Eventually, I mastered the art of drifting off next to my baby. I'd curl around him, but still leave him plenty of breathing room. I was relieved every time I woke up and found that I hadn't moved. I started to become more confident that I wasn't blissfully unaware of my baby even as I slept. But all those naysayers were still in my brain. Even though sleeping right next to my baby felt so incredibly right, I was anxious that I was being reckless. I agonized over the decision. I was comforted by the accounts I read online of moms who made bed sharing work. But I was shamed by the accounts that said I was being selfish and stupid.

Courtesy of Olivia Hinebaugh

But the more I looked into it, the more sleeping next to my baby just made sense for us. Babies are meant to breastfed throughout the night. And the act of breastfeeding my baby made me highly attuned to him. It even seemed backed up by science. There is a lot of research being done in this field at Notre Dame. And other mammals, particularly ones with low-fat content to their milk (humans have about the lowest), sleep next to their babies and nurse them on demand. The studies about the risk of SIDS when bed sharing is done safely are contradicting and inconclusive. Breastfeeding is a great preventive measure, and bed sharing supports breastfeeding. The act of suckling is also good, which is why pacifiers are shown to decrease the risk of SIDS. And according to the research at Notre Dame, the mother's physiological responses (breathing and pulse) help the baby to regulate his own.

I still had an eye on safety. I learned to sleep without a pillow for the first few months. I'd only bring the blanket up to my waist, below where my baby was lying. I had a very firm mattress on our bed. I didn't drink any alcohol or take any sedatives. After assuring I had done all I could to make my bed as safe an environment as possible, I began to really enjoy sleeping next to my baby. Breastfeeding was going well. I woke just enough to breastfeed or check on my baby and I'd go right back to sleep. More importantly, my son was sleeping great.
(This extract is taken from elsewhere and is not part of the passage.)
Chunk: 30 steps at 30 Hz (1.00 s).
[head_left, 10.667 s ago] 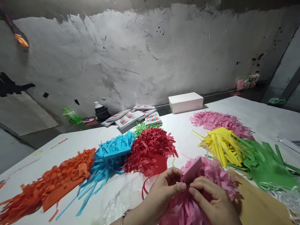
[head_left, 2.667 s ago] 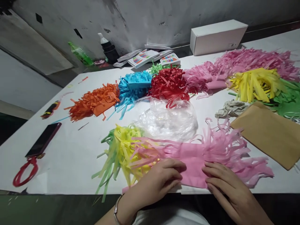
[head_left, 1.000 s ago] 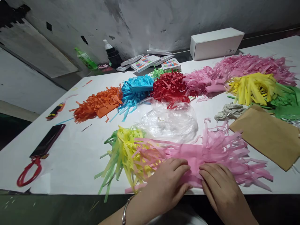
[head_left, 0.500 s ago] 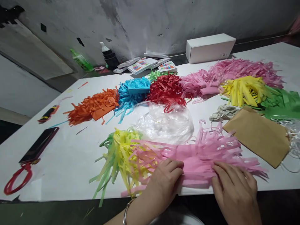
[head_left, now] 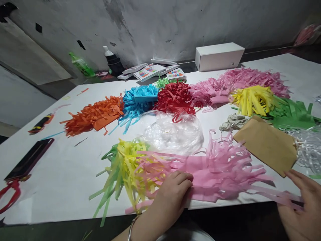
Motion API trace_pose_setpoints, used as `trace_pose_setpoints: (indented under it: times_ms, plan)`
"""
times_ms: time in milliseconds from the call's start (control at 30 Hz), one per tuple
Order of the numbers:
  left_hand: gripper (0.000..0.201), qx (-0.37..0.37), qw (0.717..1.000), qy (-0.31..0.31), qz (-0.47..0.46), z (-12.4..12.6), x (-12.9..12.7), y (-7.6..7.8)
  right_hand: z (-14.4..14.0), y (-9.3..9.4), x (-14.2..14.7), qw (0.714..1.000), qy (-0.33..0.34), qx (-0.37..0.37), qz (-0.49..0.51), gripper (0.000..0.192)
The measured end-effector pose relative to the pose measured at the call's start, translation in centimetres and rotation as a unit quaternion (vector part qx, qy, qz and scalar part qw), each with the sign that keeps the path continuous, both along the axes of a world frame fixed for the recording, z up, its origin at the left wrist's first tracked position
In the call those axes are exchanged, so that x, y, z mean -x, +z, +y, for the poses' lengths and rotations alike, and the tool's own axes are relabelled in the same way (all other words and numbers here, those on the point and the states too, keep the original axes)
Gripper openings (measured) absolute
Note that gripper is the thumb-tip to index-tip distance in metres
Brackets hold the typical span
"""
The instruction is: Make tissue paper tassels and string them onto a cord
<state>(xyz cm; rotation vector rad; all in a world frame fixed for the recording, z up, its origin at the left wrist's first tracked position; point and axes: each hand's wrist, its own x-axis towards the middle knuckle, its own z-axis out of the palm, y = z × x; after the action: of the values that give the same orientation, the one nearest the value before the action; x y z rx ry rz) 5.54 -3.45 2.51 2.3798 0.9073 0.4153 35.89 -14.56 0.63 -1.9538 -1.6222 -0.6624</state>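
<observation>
A pink tissue-paper tassel (head_left: 200, 170), cut into fringe at both ends, lies spread at the table's near edge. My left hand (head_left: 173, 192) presses on its uncut middle band with fingers curled together; the fingertips are partly hidden. Off its right end, my right hand (head_left: 303, 201) has a few long pink strips (head_left: 283, 195) running between thumb and fingers, drawn out from the fringe. Under the tassel's left end lie a yellow tassel (head_left: 125, 167) and a pale green tassel (head_left: 105, 197).
Behind lie orange (head_left: 95, 113), blue (head_left: 140, 97) and red fringe bundles (head_left: 175, 97), plus a clear plastic bag (head_left: 173, 134). A brown envelope (head_left: 268, 144) and white string (head_left: 311, 150) are at right. A phone (head_left: 30, 159) lies left; a white box (head_left: 219, 57) stands at the wall.
My right hand has moved right from the tassel's middle to beyond its fringe, with strips now between its fingers. My left hand stays on the band. The view has shifted slightly.
</observation>
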Motion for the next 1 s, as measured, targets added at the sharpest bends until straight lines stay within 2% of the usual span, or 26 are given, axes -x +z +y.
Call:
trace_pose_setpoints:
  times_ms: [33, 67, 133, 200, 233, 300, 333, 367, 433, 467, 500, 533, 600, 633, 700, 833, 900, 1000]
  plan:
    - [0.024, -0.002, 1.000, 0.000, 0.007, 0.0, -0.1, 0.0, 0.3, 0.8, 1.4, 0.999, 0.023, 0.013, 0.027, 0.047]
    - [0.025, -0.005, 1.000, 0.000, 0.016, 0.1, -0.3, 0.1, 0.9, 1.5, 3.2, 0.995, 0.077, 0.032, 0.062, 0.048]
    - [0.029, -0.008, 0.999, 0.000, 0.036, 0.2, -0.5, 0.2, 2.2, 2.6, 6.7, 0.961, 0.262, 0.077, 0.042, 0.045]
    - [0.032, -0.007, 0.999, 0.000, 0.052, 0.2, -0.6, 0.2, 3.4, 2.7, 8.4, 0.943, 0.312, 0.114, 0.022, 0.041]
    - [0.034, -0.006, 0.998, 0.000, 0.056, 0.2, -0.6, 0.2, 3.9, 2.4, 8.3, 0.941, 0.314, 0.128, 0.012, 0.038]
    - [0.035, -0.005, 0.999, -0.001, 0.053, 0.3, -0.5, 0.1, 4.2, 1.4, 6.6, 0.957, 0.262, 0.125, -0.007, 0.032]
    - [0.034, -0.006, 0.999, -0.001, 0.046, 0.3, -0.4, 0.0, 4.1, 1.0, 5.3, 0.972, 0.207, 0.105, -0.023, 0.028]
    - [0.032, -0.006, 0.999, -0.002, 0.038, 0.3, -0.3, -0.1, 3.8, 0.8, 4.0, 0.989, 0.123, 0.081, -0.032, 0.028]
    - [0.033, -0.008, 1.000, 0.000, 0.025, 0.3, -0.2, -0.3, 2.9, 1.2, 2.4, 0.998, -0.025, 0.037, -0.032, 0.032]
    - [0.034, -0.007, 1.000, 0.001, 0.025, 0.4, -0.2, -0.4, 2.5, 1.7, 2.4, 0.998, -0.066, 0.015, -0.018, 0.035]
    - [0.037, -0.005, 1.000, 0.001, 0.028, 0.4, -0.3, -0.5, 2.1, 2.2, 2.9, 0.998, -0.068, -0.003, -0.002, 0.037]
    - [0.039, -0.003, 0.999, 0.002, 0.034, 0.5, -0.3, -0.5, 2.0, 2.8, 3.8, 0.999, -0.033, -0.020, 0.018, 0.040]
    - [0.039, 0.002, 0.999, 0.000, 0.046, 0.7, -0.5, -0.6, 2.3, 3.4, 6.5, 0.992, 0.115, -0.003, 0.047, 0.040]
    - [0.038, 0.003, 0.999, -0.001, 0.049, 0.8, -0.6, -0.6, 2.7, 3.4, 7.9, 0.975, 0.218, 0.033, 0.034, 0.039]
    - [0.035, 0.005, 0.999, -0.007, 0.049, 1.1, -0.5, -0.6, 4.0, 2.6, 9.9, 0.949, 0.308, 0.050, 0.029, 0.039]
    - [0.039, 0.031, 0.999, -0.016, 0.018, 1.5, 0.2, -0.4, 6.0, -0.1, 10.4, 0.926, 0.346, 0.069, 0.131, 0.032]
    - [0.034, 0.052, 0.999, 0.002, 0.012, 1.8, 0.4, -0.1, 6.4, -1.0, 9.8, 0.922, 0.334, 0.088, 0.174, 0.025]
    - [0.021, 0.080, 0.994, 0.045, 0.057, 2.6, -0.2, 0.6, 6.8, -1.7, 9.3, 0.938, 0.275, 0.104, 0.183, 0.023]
I knew I was tending to him during the night, but our sleep cycles must have been in sync, because once I made the decision to share my bed, I always felt well-rested and could never remember exactly how many times we had woken up during the night.
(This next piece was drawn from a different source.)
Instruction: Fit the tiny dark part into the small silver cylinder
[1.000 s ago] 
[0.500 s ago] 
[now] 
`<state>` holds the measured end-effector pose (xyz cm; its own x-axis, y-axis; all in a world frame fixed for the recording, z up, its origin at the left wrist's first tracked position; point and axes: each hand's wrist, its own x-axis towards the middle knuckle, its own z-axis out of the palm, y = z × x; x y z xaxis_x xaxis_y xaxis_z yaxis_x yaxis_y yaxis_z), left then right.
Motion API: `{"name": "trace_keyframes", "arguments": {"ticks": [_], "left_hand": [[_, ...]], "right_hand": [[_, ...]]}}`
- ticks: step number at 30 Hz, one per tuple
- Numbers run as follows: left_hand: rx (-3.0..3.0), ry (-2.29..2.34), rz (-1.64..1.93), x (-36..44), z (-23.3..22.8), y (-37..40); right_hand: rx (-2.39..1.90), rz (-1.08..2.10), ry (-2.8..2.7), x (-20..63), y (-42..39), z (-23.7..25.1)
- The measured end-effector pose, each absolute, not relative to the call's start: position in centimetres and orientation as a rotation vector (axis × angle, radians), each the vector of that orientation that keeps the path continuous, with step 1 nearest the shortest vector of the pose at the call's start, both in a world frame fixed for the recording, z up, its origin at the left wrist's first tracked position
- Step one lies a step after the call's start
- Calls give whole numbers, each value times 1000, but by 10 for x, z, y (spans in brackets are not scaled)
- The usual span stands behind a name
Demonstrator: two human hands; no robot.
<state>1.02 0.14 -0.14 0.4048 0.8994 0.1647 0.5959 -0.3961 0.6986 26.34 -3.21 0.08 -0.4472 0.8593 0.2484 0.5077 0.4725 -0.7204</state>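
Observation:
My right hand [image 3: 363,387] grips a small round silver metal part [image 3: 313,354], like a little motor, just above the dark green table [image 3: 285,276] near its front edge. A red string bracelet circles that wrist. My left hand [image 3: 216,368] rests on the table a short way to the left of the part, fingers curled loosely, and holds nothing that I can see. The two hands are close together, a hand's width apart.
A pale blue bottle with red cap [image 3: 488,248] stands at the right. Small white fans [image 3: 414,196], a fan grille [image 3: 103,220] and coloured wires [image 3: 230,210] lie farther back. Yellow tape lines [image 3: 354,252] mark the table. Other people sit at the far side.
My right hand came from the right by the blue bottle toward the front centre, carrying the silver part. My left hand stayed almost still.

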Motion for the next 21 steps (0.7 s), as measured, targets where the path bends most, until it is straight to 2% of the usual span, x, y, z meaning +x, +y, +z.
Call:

Courtesy of Olivia Hinebaugh

Once my second child was born, I was pretty committed to the practice of bed sharing being right for our family. But to make it even more comfortable, we chose to sidecar our crib. Basically, we had a three-sided crib and we attached it very snugly onto our bed and put the mattresses to both on the same level. My daughter had her own sleep space, but when she wanted to breastfeed, I could just shift my upper body into the crib with her. My son was still sleeping with us most nights, and he would sleep between my partner and me. This system worked incredibly well for us. I didn't have any sleepless nights at the beginning like I had with my son. I was confident that we were doing what was best for all of us.

It took a lot of trial and error and research and worrying to get to the solution, but bed sharing was definitely one of the best decisions I made as a new mom, and I'm so glad I did.